La Scozia annuncia un nuovo referendum per l'indipendenza: "Meglio fuori dal Regno Unito che dall'Ue"

L'ultima volta nel 2014 gli indipendentisti persero di un soffio, ma per la premier di Edimburgo, Nicola Sturgeon, la Brexit "rende inevitabile il cambiamento"

Una manifestazione in Scozia a sostegno dell'indipendenza dal Regno Unito

La Scozia è pronta a indire un nuovo referendum per l’indipendenza dal Regno Unito se il governo di Londra dovesse davvero uscire dall’Ue. “Considero che una scelta tra Brexit e un futuro per la Scozia come nazione europea indipendente dovrebbe essere offerta nel corso della vita di questo parlamento” di Edimburgo, dice il primo ministro scozzese, Nicola Sturgeon, parlando in Aula con i deputati scozzesi, ai quali indica “marzo 2021” il termine entro cui organizzare una nuova consultazione sul futuro della nazione costitutiva britannica.

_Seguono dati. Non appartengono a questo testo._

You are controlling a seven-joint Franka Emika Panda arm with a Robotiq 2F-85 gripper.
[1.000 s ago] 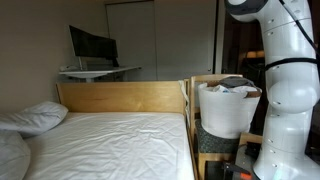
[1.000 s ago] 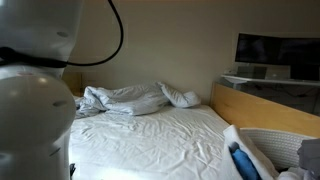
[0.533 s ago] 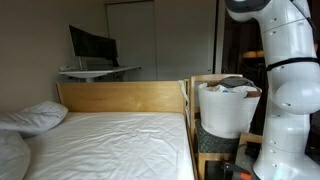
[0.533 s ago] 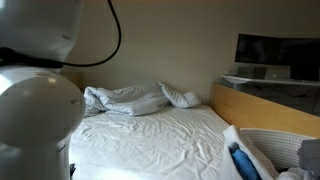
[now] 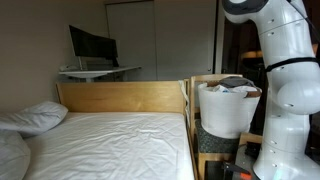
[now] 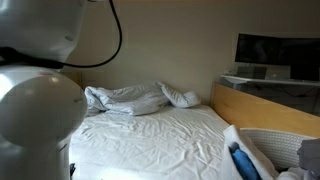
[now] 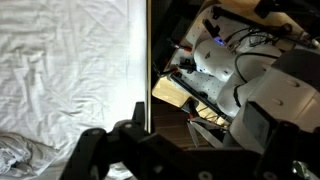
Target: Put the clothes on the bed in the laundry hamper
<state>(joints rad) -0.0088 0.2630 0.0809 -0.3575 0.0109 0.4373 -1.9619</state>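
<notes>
Bed and hamper inspected; end effector state undetermined.
In an exterior view, the hamper (image 5: 225, 112) stands just beside the bed (image 5: 110, 145), with clothes (image 5: 235, 87) showing at its rim and the arm (image 5: 285, 90) on its far side from the bed. In an exterior view, a white cloth heap (image 6: 130, 98) lies on the bed's far side. In the wrist view, the end effector (image 7: 125, 150) hangs over the bed's edge; too dark to tell whether its jaws are apart or together.

No text, label, brand, number or sign can be read in any of the views; all surfaces appear without writing.
</notes>
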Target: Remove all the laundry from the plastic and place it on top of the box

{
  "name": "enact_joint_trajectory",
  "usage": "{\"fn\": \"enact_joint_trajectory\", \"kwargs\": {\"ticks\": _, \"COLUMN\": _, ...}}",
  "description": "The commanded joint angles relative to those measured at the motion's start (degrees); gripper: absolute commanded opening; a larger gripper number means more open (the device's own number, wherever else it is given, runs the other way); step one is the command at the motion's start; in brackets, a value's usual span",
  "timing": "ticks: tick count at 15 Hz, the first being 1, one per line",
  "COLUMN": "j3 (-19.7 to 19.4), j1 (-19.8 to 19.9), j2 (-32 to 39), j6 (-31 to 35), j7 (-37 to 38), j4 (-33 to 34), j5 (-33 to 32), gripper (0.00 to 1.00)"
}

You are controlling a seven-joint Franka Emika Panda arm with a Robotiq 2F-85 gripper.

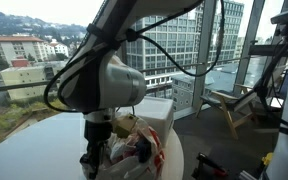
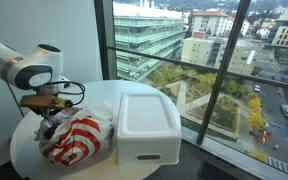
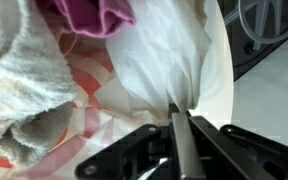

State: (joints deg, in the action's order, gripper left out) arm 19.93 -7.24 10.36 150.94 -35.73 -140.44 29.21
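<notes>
Pink garment (image 3: pixel 94 15) and pale towel (image 3: pixel 19 60) crowd the upper left of the wrist view, bunched against the white-and-red plastic bag (image 3: pixel 159 60); claw (image 3: pixel 180 110) at bottom centre, fingers together, nipping a fold of that bag; in an exterior view the bag sits lower left, just beside the white foam box (image 2: pixel 149 125) on the round white table (image 2: pixel 96 91).

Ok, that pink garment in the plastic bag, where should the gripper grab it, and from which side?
Probably the pink garment by its bunched fold lying bare in the mouth of the plastic, beside the pale towelling. Come in through that opening, not across the film, which covers the rest. The gripper, shut on the plastic, must let go first.
</notes>
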Motion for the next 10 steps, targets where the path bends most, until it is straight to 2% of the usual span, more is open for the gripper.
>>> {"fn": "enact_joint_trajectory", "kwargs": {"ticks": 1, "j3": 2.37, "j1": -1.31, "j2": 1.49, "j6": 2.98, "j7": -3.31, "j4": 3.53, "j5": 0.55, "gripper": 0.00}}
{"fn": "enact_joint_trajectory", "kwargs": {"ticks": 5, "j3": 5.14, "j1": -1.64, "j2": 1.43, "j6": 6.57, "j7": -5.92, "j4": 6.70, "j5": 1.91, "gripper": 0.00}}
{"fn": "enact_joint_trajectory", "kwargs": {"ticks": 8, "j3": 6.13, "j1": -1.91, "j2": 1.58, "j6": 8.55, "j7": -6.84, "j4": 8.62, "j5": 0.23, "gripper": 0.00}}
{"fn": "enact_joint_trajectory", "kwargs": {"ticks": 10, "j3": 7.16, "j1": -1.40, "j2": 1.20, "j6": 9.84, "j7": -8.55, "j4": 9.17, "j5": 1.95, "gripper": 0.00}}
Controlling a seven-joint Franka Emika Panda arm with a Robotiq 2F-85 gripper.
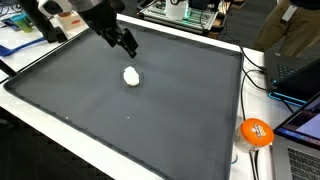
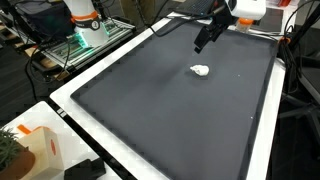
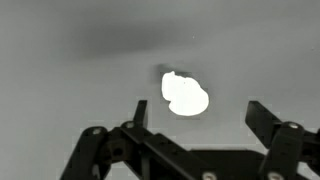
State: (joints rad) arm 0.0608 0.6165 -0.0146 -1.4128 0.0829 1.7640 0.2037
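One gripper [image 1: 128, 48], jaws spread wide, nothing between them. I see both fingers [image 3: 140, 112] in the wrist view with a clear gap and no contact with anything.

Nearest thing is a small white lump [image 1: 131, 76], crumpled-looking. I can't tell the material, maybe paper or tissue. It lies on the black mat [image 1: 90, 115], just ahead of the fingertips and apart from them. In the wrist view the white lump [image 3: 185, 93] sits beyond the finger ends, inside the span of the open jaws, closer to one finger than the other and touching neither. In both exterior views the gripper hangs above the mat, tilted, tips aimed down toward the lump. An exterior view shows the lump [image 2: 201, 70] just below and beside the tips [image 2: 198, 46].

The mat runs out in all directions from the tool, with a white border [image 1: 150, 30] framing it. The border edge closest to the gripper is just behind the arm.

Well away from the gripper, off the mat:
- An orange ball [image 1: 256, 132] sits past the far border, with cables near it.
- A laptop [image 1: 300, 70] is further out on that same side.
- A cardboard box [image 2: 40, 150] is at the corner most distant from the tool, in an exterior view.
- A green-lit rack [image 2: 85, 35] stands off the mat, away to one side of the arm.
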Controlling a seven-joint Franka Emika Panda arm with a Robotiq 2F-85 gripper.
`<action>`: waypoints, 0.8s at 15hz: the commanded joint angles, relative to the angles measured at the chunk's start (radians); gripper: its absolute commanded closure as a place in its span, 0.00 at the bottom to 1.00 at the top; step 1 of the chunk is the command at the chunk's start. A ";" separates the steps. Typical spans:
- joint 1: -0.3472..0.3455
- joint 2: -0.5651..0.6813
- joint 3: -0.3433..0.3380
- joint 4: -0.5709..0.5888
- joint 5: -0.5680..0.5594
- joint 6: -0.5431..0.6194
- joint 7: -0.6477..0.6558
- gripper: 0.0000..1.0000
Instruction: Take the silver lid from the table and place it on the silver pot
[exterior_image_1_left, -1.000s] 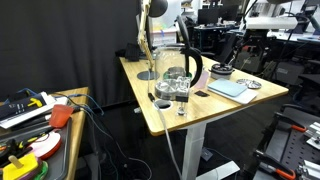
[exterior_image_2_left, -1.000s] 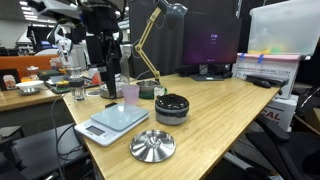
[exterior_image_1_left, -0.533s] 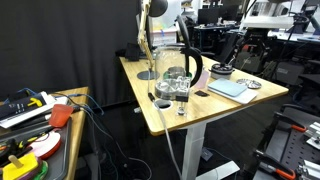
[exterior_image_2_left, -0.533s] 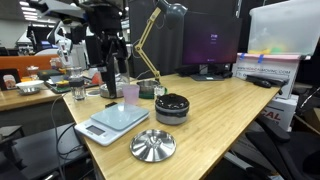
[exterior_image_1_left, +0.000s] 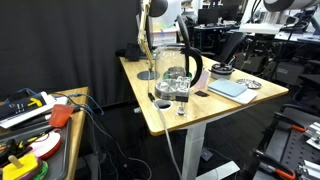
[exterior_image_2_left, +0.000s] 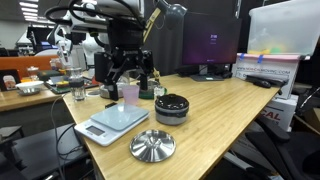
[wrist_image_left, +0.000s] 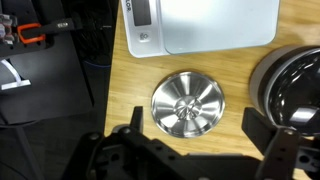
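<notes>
The silver lid (wrist_image_left: 188, 103) lies flat on the wooden table, near the corner beside the grey-blue pad (wrist_image_left: 200, 25). It shows in both exterior views (exterior_image_2_left: 153, 146) (exterior_image_1_left: 250, 84). My gripper (wrist_image_left: 200, 135) is open and empty, hanging well above the lid with a finger on each side of it. It also shows in an exterior view (exterior_image_2_left: 130, 78). The silver pot (exterior_image_1_left: 177, 68), shiny with a black curved handle, stands further along the table. The arm hides most of it in one exterior view.
A dark round black-rimmed object (exterior_image_2_left: 171, 107) (wrist_image_left: 295, 85) sits close beside the lid. A pink cup (exterior_image_2_left: 130, 94) and a small glass (exterior_image_1_left: 181, 100) stand near the pot. A desk lamp (exterior_image_1_left: 150, 40) and a monitor (exterior_image_2_left: 210, 45) stand behind. The table edge is near the lid.
The arm has swung across from the pot end of the table towards the lid, and the open gripper now hangs over the lid. The lid and pot have not moved.
</notes>
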 joint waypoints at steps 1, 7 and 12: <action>0.030 0.009 -0.037 0.003 -0.010 -0.002 0.011 0.00; 0.041 0.006 -0.040 0.003 -0.009 -0.002 0.010 0.00; 0.054 0.065 -0.064 0.049 0.108 -0.038 0.063 0.00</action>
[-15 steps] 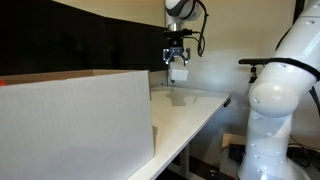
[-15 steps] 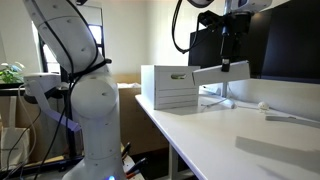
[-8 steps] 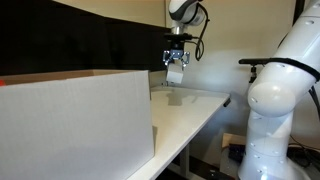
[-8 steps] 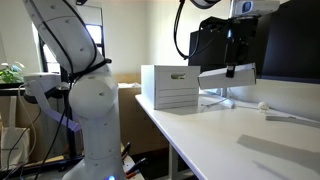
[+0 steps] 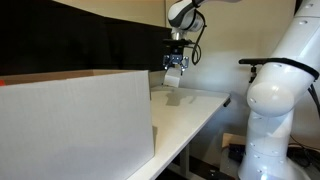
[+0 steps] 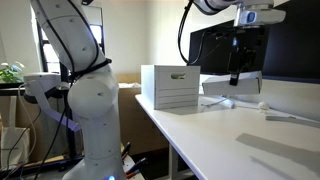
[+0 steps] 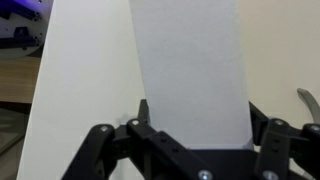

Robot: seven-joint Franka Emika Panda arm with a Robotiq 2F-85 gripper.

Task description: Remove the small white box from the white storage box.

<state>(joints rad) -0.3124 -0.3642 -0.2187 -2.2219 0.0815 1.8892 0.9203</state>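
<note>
My gripper (image 5: 175, 66) is shut on the small white box (image 5: 173, 75) and holds it in the air above the far end of the white table. In the wrist view the small white box (image 7: 190, 70) fills the space between the two black fingers of the gripper (image 7: 196, 122), with the tabletop below it. In an exterior view the gripper (image 6: 236, 68) hangs in front of a dark monitor, and the box there is dim and hard to make out. The white storage box (image 5: 80, 120) stands large in the foreground, well away from the gripper; its inside is hidden.
The white table (image 5: 195, 110) runs from the storage box to the far end. Dark monitors (image 6: 285, 40) stand along the table's back. A white ribbed box (image 6: 170, 87) sits on the table corner near the robot's white base (image 6: 85, 100). A white cable lies on the table (image 6: 265, 105).
The gripper has carried the small white box sideways, rightward in an exterior view, across the front of the monitor. Its grip on the box is unchanged.
</note>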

Un referendum sull’indipendenza della Scozia si tenne nel 2014, con gli elettori che premiarono, per poco, l’unione con inglesi, gallesi e nordirlandesi. Adesso però "la Brexit rende inevitabile il cambiamento per la Scozia". Perché nel 2016, quando si tenne il voto sull’Ue, la Scozia scelse il ‘remain’. E perché gli inglesi, i soli con voce in capitolo nel sempre più difficile negoziato con Bruxelles, non prestano quell’attenzione alla Scozia che invece gli scozzesi vorrebbero.

“Il sistema di governo di Westminster non serve gli interessi della Scozia, e il sistema di decentramento, nella sua forma attuale, è del tutto inadeguato rispetto al compito di proteggere tali interessi”, denuncia Sturgeon. “Lo status quo è rotto”. Vuol dire che non si accetta più l’autorità di Londra, incapace di decidere per il resto del Paese. “Credo che il causa dell'indipendenza sia più forte che mai” in questo momento.

Sturgeon ricorda la forza della Scozia, che ha nell’attuale classe dirigente di Londra il principale elemento di debolezza. “Con tutte le nostre risorse e talenti, la Scozia dovrebbe essere una forza prospera e trainante in Europa. Invece ci troviamo di fronte a essere costretti ai margini - messi da parte all'interno di un Regno Unito che è, di per sé, sempre più emarginato sul palcoscenico internazionale”. In questo contesto “l'indipendenza, al contrario, ci permetterebbe di proteggere il nostro posto in Europa”.

Il dado è tratto. Se il governo britannico non saprà trovare un accordo di ritiro soddisfacente per la Scozia, allora sarà referendum. Se sarà Brexit senza accordo, sarà referendum. Sturgeon chiama a raccolta tutti gli scozzesi, di maggioranza e opposizione. “Se gli altri in questa stanza sono disposti ad andare avanti con questo spirito, troveranno in me un partner altrettanto disponibile”. La nuova ondata indipendentista scozzese sta per arrivare.